Reply-To: ecashin@coraid.com On Mon, Dec 03, 2007 at 02:47:22PM -0800, Andrew Morton wrote: > On Mon, 3 Dec 2007 16:38:37 -0500 > "Ed L. Cashin" <ecashin@coraid.com> wrote: ... > > It appears that the fbc->counters pointer is NULL. > > Does this fix? > > --- a/drivers/block/aoe/aoeblk.c~a > +++ a/drivers/block/aoe/aoeblk.c > @@ -6,6 +6,7 @@ > > #include <linux/hdreg.h> > #include <linux/blkdev.h> > +#include <linux/backing-dev.h> > #include <linux/fs.h> > #include <linux/ioctl.h> > #include <linux/genhd.h> > @@ -228,6 +229,7 @@ aoeblk_gdalloc(void *vp) > > spin_lock_irqsave(&d->lock, flags); > blk_queue_make_request(&d->blkq, aoeblk_make_request); > + bdi_init(&d->blkq.backing_dev_info); > gd->major = AOE_MAJOR; > gd->first_minor = d->sysminor * AOE_PARTITIONS; > gd->fops = &aoe_bdops; > _ > > > <wonders whether blk_queue_make_request() should be running bdi_init()?> No, the behavior doesn't change with this patch applied.
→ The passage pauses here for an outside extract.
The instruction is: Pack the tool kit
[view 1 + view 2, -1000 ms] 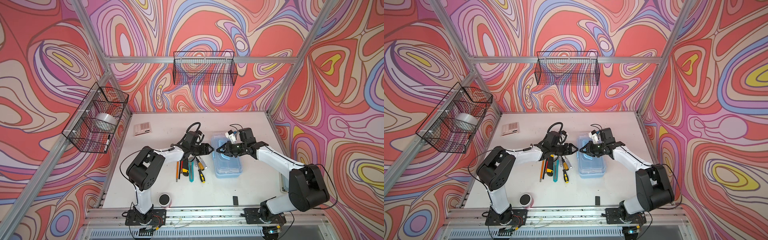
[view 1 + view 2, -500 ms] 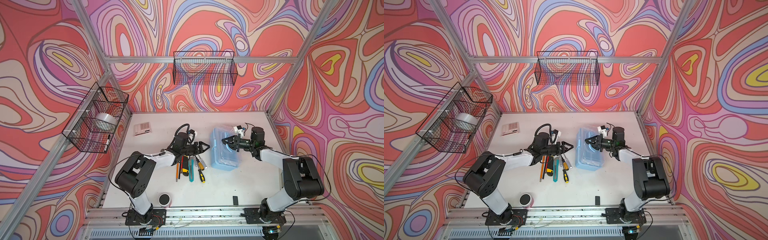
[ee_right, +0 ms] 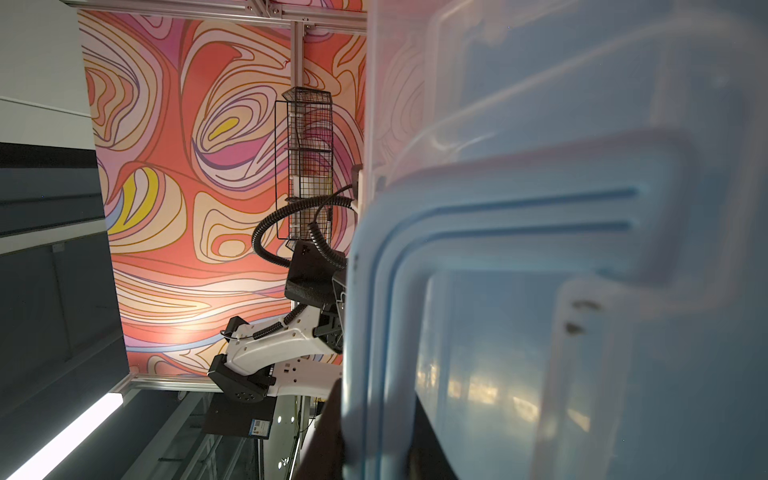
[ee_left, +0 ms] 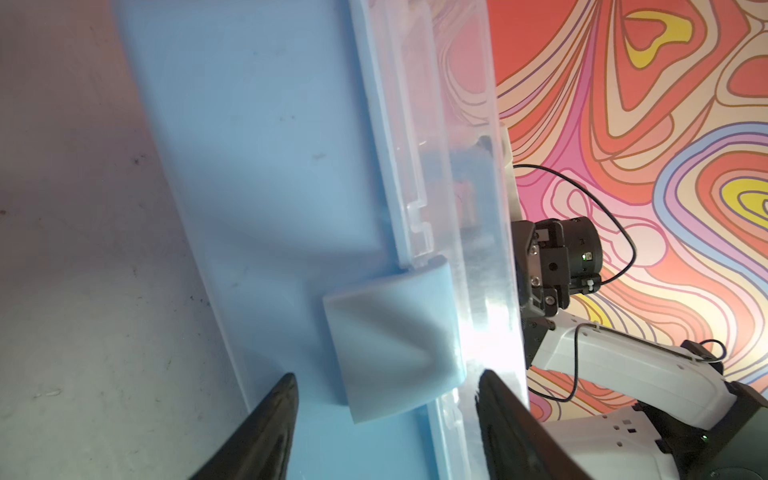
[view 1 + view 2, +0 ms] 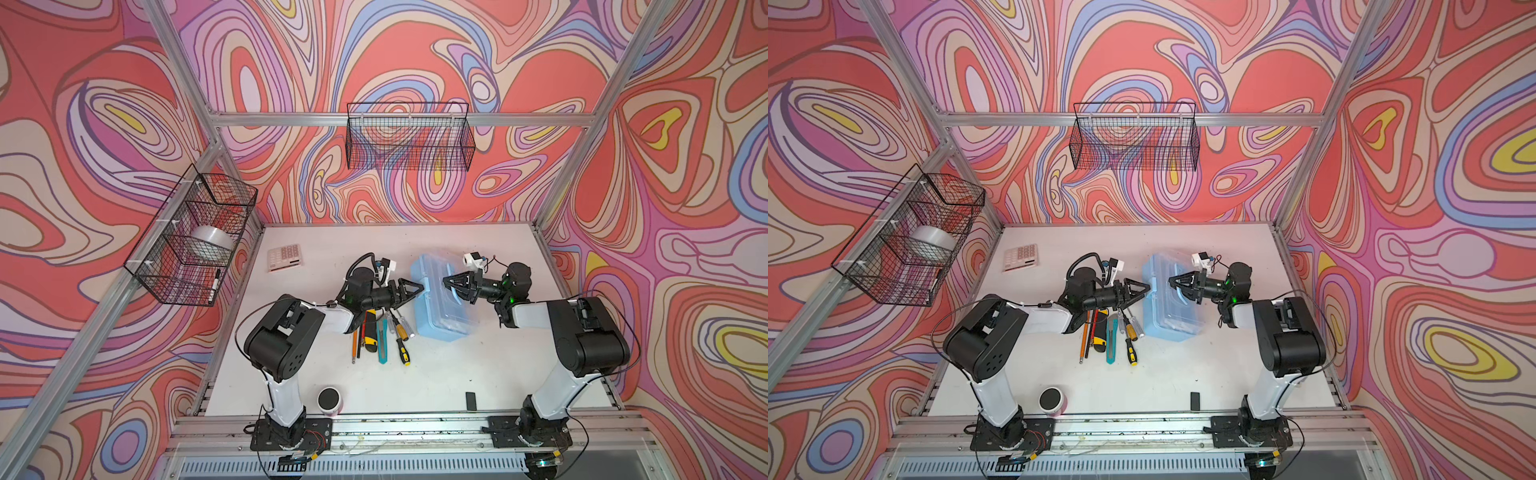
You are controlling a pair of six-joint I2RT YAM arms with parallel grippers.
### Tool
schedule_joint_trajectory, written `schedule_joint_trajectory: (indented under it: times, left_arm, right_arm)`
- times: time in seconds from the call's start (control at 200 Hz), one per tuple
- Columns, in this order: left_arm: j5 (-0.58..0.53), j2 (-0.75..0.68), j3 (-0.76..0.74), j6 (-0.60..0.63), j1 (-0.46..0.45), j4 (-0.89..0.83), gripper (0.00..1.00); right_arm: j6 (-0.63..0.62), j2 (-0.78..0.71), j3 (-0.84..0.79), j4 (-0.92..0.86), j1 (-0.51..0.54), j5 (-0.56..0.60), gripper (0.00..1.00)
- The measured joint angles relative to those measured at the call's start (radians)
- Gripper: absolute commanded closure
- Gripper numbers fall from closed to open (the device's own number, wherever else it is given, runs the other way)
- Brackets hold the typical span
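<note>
Tipped up since a second ago, when it lay flat, the light blue case now leans near the middle of the white table. Its clear lid is turned toward the right arm. The right gripper, then above the case, has dropped level and is clamped on the blue handle. The left gripper has slid closer to the case wall, its jaws apart either side of the latch without touching it.

Just beside the case, partly under the left wrist, lie the yellow-black utility knife, teal utility knife and screwdrivers, all unmoved. A calculator sits well apart toward the back. A dark-topped cup stands near the front edge.
</note>
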Motion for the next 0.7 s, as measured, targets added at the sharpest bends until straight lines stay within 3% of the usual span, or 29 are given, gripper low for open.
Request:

Meanwhile I have started a git bisect, and hopefully that will turn up a specific patch before I hit an unbootable kernel or get my machine in a state where it won't boot.
Reply-To: ecashin@coraid.com On Mon, Dec 03, 2007 at 03:13:49PM -0800, Andrew Morton wrote: > On Mon, 3 Dec 2007 14:47:22 -0800 > Andrew Morton <akpm@linux-foundation.org> wrote: > > > Does this fix? > > Slightly more elaborate version Yes, this patch does eliminate the problem. Without it, no write can complete, and with it I have seen many writes complete without any trouble. Thank you for looking into this. I will look more closely at this patch tomorrow.
Ping?
Reply-To: jnelson@jamponi.net I can check to see if the patch fixes things tomorrow.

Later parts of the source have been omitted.